*Aim of the exercise*. Report the lines of the data below that contain the string "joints".

*Supplied data*.
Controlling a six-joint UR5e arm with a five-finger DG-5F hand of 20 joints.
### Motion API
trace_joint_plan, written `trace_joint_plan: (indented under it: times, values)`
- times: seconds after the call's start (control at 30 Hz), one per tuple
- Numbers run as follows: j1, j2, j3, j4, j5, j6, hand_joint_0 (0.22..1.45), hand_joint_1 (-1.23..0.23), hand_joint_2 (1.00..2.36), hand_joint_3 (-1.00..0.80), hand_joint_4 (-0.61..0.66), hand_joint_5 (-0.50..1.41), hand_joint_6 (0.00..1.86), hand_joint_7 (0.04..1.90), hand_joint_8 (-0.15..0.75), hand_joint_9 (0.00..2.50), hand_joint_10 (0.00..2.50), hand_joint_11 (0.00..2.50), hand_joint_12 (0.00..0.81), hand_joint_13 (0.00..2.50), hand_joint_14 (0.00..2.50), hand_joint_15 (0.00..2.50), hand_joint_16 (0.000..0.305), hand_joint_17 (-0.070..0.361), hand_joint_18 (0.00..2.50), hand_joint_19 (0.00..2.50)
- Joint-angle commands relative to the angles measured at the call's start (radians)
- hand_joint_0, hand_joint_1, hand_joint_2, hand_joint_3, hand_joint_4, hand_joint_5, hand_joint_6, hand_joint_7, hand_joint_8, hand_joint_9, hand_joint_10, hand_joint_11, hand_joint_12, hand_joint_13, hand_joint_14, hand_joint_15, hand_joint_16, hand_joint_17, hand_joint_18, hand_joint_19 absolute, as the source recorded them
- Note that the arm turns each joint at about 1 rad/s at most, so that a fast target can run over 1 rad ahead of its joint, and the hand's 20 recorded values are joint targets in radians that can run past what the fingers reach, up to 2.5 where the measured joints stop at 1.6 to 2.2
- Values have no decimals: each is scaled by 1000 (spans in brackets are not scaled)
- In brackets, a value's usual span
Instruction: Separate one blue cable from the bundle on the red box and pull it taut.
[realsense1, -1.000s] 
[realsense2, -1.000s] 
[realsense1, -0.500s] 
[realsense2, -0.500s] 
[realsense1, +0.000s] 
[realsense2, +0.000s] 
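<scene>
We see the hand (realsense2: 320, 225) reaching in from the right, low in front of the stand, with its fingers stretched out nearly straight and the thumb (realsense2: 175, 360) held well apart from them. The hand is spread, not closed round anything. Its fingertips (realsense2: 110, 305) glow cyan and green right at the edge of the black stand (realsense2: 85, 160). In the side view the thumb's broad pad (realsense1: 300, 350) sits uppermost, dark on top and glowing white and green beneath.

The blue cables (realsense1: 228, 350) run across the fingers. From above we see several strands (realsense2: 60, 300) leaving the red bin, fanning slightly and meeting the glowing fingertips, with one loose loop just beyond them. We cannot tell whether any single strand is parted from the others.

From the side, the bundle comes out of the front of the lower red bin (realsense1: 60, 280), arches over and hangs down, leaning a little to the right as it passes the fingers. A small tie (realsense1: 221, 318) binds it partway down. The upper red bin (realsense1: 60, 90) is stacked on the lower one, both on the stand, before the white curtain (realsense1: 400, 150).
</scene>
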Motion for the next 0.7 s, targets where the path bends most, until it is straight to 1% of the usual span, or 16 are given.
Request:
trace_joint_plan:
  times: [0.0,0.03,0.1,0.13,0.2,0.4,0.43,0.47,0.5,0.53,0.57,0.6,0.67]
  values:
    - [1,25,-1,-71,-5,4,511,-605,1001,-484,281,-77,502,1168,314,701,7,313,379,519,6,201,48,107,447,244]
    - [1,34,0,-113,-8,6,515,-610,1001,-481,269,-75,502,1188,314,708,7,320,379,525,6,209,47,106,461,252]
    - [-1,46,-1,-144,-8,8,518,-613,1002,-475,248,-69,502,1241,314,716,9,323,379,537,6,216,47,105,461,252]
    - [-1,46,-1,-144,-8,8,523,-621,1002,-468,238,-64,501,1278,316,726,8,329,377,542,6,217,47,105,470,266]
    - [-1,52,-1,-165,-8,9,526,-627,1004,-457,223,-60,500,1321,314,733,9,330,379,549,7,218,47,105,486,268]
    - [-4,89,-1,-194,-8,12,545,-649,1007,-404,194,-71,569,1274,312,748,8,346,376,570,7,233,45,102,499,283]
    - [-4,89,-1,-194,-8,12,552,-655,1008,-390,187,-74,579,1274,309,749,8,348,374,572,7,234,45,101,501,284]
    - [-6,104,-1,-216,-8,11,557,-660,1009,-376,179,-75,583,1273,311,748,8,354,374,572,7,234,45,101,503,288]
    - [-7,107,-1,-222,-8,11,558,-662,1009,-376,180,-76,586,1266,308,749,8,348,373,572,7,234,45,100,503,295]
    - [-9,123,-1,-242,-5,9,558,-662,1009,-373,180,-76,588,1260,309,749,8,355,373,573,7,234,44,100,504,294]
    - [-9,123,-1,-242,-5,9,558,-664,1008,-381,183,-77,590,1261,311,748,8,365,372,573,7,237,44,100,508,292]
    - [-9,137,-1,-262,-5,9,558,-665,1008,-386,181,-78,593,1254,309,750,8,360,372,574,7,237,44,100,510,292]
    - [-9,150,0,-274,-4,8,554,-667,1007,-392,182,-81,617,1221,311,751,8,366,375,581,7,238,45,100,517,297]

*Finished task*.
Controlling a six-joint UR5e arm with a five-finger DG-5F hand of 20 joints.
- Note that the arm turns each joint at about 1 rad/s at most, so that a fast target can run over 1 rad ahead of its joint, and the hand's 20 recorded values are joint targets in radians that can run past what the fingers reach, up to 2.5 where the measured joints stop at 1.6 to 2.2

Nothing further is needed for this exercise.